_What is being asked:_ From the entries below, pull out each line where "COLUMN" appears.
- - - -
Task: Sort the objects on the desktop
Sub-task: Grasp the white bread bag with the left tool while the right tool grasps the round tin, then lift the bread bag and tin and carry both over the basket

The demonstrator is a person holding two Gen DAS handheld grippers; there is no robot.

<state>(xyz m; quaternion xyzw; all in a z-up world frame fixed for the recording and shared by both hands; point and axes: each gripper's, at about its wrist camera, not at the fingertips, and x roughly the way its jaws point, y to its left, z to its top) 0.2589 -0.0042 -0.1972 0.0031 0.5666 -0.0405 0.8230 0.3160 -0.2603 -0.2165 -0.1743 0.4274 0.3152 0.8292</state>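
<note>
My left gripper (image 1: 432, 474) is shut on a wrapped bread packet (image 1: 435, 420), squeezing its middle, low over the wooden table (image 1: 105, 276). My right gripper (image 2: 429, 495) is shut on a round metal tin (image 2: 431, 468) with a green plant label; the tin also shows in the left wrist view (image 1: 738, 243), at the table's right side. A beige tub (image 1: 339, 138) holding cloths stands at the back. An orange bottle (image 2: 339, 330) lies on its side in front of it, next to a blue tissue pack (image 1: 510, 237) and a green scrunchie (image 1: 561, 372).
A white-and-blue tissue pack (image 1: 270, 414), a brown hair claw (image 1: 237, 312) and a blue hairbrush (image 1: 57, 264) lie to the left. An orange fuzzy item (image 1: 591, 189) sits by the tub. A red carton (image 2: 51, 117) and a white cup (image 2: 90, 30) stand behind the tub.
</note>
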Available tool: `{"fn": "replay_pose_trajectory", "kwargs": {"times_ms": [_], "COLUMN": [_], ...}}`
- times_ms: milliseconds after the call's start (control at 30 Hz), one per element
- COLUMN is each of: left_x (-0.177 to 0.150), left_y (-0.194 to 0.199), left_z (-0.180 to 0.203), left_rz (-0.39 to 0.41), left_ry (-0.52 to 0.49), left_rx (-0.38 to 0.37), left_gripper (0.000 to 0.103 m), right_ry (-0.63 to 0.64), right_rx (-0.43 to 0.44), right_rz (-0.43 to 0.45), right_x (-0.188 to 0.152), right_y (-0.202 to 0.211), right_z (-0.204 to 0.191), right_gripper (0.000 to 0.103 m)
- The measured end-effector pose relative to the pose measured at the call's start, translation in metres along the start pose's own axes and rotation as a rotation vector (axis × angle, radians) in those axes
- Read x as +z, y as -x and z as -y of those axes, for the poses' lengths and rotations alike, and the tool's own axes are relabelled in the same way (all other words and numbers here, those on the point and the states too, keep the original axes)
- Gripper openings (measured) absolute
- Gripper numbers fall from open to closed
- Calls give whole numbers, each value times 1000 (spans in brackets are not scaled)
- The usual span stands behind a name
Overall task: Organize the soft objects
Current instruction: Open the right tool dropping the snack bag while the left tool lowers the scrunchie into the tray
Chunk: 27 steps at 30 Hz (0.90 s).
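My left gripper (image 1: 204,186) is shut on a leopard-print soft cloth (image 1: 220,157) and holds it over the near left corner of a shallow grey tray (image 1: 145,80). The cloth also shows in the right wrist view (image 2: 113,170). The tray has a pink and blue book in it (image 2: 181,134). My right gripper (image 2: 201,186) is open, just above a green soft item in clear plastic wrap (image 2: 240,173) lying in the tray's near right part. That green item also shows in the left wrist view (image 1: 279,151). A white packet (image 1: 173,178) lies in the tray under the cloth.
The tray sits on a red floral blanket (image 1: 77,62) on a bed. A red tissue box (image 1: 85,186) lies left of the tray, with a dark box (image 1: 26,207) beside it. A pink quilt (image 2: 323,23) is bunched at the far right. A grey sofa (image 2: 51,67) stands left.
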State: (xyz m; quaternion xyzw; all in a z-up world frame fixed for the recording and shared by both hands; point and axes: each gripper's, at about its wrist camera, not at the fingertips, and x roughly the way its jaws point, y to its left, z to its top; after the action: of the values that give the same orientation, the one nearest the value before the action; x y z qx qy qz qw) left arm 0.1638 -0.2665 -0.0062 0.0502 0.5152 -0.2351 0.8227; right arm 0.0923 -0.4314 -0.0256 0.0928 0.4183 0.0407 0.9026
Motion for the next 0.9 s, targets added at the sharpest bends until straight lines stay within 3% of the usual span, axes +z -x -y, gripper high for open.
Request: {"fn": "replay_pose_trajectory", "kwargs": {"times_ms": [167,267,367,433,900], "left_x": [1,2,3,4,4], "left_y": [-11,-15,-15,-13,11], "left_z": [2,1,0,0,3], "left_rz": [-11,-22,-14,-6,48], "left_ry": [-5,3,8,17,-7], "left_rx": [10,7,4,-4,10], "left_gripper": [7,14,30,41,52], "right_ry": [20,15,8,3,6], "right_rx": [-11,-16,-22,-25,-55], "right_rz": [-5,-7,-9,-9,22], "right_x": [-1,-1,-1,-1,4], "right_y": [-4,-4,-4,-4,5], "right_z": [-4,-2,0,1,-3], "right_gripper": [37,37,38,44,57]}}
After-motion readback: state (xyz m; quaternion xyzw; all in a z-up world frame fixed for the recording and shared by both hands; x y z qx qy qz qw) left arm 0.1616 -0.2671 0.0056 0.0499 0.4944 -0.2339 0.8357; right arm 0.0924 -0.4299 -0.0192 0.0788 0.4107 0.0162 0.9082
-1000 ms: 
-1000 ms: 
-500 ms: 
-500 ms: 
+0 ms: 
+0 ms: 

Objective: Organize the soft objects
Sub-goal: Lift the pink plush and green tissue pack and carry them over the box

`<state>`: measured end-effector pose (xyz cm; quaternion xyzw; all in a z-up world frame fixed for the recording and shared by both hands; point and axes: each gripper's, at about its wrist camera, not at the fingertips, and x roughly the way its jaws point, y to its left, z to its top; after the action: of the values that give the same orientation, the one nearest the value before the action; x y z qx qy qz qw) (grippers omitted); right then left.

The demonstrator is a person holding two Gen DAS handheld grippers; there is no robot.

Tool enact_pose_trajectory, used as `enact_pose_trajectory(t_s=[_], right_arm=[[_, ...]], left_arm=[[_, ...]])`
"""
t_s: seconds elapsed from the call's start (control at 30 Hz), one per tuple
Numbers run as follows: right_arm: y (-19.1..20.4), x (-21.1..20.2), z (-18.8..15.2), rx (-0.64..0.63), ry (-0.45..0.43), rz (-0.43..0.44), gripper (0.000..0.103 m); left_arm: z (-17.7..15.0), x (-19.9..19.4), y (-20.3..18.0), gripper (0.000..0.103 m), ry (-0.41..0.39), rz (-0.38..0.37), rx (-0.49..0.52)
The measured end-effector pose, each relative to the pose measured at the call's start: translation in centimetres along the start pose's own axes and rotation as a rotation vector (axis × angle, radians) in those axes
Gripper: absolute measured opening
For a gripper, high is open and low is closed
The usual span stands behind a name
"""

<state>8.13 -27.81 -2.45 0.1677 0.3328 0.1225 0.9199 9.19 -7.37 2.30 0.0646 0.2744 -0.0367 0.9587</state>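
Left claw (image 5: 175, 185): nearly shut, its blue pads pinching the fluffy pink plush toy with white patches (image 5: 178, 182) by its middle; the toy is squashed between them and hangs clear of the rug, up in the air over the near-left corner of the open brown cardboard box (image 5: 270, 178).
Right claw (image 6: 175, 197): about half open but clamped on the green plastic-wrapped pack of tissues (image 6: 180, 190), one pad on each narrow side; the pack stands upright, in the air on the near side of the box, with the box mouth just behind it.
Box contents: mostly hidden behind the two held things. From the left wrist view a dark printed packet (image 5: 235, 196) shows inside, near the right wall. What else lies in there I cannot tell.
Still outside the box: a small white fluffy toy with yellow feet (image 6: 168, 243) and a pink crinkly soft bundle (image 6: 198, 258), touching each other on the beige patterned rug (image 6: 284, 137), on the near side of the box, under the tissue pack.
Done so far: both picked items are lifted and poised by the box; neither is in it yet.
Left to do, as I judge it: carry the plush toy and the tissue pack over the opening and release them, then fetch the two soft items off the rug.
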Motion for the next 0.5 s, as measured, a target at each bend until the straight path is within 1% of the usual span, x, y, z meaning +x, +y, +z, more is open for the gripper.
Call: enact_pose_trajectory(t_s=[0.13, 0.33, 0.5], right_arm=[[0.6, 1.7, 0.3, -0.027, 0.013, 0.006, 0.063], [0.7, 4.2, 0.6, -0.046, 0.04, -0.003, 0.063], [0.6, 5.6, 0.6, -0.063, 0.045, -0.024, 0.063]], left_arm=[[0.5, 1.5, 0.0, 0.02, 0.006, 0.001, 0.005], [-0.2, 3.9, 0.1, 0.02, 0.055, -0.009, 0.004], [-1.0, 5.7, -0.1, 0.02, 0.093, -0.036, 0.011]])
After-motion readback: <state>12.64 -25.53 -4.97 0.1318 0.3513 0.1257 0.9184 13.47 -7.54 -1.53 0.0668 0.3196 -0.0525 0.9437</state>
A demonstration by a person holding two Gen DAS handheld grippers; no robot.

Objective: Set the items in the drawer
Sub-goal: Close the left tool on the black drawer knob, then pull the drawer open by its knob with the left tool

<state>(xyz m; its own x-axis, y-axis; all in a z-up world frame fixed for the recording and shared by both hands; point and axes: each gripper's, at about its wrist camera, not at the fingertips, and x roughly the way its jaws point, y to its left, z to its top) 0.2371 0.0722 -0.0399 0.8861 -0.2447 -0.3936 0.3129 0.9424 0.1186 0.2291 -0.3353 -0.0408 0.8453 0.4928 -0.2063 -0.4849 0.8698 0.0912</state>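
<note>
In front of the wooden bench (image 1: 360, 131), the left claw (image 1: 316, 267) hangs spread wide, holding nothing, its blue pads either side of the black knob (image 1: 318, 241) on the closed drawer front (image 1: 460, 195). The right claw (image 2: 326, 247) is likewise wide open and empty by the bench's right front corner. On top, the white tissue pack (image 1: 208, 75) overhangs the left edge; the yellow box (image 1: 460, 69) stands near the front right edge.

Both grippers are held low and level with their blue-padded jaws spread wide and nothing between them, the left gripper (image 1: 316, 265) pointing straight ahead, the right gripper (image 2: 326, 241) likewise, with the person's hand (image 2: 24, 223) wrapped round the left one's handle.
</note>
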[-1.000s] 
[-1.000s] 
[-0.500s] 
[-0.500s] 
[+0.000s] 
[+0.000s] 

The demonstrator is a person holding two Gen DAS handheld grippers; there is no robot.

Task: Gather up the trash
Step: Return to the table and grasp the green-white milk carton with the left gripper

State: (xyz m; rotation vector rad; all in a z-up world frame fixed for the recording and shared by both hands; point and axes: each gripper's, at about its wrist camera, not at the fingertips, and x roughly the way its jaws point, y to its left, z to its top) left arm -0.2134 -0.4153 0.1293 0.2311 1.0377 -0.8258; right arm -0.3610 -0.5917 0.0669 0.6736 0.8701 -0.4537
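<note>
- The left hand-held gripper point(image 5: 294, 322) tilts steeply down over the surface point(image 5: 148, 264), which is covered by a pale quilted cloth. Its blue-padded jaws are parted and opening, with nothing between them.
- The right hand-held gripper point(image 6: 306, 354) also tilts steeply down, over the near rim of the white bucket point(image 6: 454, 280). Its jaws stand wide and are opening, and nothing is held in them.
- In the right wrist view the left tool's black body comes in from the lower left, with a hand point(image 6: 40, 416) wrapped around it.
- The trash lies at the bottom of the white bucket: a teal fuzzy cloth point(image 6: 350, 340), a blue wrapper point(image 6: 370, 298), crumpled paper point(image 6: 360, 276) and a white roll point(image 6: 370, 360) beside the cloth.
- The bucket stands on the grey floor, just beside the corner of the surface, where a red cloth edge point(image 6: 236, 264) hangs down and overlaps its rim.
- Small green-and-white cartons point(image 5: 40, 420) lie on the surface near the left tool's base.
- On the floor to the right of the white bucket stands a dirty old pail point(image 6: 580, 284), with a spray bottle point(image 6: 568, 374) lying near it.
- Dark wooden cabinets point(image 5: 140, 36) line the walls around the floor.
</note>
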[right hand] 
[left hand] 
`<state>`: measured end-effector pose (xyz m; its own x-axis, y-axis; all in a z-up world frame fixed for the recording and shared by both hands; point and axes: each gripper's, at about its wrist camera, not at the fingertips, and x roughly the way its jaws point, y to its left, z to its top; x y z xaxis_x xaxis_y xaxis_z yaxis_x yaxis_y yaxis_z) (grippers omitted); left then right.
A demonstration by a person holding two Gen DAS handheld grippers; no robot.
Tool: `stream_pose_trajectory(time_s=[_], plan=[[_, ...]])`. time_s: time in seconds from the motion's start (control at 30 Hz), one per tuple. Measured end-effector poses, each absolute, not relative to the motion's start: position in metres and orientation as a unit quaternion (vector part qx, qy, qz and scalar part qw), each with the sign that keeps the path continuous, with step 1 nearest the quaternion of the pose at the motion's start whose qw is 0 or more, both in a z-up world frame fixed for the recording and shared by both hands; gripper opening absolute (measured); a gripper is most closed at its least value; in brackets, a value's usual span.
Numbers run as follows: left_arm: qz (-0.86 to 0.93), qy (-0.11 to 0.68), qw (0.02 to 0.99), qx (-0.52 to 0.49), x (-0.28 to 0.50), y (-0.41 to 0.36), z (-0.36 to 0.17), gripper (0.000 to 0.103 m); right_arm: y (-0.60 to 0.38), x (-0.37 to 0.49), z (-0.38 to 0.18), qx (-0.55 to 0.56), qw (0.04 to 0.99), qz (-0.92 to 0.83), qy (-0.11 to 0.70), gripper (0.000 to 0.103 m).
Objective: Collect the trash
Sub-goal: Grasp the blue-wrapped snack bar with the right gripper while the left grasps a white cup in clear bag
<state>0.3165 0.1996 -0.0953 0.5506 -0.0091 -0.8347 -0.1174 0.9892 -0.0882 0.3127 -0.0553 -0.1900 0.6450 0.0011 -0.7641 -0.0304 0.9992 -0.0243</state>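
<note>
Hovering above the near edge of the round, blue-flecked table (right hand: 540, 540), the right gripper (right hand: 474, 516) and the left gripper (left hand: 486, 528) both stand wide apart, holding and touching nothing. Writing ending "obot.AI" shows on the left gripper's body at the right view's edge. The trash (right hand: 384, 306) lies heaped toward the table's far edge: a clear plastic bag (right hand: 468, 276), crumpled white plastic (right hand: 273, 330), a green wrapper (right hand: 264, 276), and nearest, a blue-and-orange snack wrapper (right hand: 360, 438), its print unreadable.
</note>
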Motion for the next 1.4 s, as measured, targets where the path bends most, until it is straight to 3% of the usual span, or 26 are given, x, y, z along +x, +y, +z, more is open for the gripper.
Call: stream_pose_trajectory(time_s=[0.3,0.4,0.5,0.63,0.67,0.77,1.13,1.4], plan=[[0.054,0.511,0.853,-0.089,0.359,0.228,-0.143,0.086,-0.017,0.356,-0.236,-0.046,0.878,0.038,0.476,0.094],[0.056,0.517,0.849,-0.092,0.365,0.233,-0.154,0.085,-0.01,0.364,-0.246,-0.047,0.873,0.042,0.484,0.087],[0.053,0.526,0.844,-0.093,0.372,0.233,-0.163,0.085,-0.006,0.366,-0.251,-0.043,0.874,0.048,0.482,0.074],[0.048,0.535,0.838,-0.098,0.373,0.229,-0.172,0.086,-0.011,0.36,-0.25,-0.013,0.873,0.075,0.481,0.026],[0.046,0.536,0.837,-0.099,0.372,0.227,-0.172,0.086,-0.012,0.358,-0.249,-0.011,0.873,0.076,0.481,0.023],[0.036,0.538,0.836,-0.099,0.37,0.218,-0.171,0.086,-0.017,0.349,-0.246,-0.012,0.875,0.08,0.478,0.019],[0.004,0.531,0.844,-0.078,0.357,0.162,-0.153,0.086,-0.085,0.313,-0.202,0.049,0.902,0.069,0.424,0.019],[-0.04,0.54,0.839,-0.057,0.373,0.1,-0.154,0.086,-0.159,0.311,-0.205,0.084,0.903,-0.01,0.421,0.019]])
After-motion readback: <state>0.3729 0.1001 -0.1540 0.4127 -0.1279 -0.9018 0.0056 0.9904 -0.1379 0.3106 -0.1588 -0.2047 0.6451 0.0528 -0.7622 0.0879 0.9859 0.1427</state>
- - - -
_Response to the exercise:_
Available tool: `{"fn": "replay_pose_trajectory", "kwargs": {"times_ms": [_], "COLUMN": [_], ...}}`
- COLUMN is each of: left_x (-0.177 to 0.150), left_y (-0.194 to 0.199), left_z (-0.180 to 0.203), left_rz (-0.39 to 0.41), left_ry (-0.52 to 0.49), left_rx (-0.38 to 0.37), left_gripper (0.000 to 0.103 m), right_ry (-0.63 to 0.64), right_rx (-0.43 to 0.44), right_rz (-0.43 to 0.45), right_x (-0.188 to 0.152), right_y (-0.202 to 0.211), right_z (-0.204 to 0.191), right_gripper (0.000 to 0.103 m)

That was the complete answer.